**DESCRIPTION OF THE TASK**
Which lines of the listing below contain the word "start"? Copy each of them.

————

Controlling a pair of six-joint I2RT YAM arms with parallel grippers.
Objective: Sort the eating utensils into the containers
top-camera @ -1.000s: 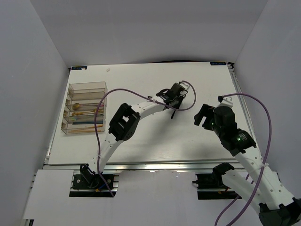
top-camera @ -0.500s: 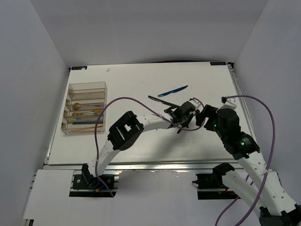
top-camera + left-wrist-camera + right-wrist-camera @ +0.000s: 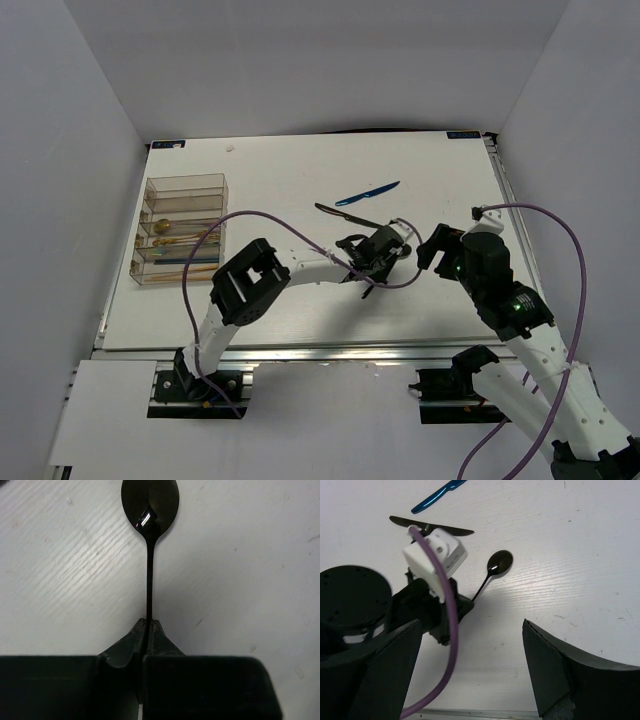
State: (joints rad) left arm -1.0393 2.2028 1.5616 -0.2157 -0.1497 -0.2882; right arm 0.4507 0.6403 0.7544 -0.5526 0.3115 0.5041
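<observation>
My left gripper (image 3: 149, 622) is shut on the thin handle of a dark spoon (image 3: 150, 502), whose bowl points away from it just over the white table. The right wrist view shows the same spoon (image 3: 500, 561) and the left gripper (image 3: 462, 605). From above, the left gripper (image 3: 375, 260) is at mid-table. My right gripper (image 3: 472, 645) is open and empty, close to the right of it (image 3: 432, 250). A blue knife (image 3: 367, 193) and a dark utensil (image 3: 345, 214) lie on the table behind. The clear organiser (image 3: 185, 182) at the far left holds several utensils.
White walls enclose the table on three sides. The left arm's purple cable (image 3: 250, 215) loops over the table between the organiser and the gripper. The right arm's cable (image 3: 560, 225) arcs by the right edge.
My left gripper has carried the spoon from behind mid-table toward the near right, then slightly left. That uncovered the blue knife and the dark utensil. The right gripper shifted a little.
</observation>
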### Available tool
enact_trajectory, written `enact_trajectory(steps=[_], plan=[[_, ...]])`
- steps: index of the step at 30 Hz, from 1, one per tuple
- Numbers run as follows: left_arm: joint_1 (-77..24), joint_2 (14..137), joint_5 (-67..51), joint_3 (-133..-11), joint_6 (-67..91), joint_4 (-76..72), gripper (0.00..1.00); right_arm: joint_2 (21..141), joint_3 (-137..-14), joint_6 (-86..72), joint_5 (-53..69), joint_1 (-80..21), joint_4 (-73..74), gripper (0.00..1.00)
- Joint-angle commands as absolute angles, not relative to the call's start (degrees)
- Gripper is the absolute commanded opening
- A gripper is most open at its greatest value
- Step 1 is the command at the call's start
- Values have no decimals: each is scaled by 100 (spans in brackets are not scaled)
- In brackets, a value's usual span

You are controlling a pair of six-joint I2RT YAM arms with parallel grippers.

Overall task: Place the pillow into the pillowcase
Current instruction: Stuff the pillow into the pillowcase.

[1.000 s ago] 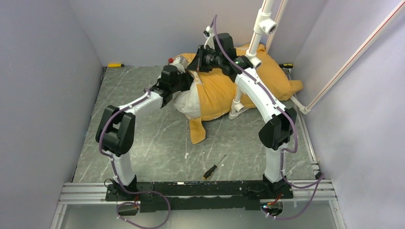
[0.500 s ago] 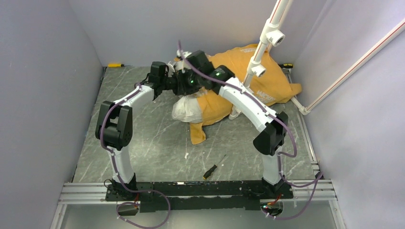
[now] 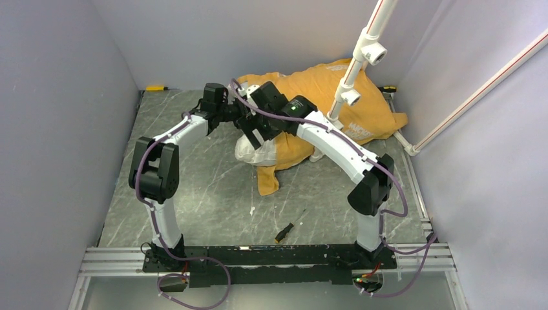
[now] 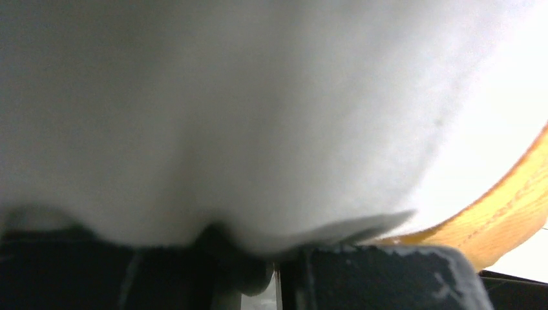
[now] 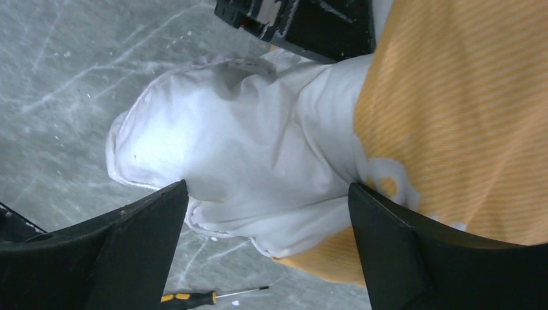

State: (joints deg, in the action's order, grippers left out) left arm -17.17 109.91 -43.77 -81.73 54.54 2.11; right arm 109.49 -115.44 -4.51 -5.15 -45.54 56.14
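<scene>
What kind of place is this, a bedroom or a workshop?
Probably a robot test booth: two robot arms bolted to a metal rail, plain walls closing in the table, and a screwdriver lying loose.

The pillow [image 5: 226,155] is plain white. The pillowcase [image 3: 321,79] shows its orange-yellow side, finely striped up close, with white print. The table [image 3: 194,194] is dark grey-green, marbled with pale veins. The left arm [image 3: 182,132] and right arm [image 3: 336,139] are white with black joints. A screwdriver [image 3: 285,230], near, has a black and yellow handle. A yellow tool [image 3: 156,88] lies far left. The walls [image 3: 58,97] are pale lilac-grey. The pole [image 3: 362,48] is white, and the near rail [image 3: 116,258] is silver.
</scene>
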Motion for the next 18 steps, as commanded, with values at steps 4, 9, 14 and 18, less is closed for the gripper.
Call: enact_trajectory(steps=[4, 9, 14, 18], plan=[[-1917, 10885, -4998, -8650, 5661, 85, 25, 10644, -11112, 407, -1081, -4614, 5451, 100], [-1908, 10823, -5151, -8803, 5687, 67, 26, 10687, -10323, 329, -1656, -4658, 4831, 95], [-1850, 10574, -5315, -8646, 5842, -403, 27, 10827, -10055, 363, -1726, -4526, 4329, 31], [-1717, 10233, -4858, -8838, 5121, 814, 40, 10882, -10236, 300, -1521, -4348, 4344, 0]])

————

**EXERCISE OUTPUT**
- Joint-angle commands as absolute angles, not relative to the call's start (degrees)
- Step 1 is the command at the call's start

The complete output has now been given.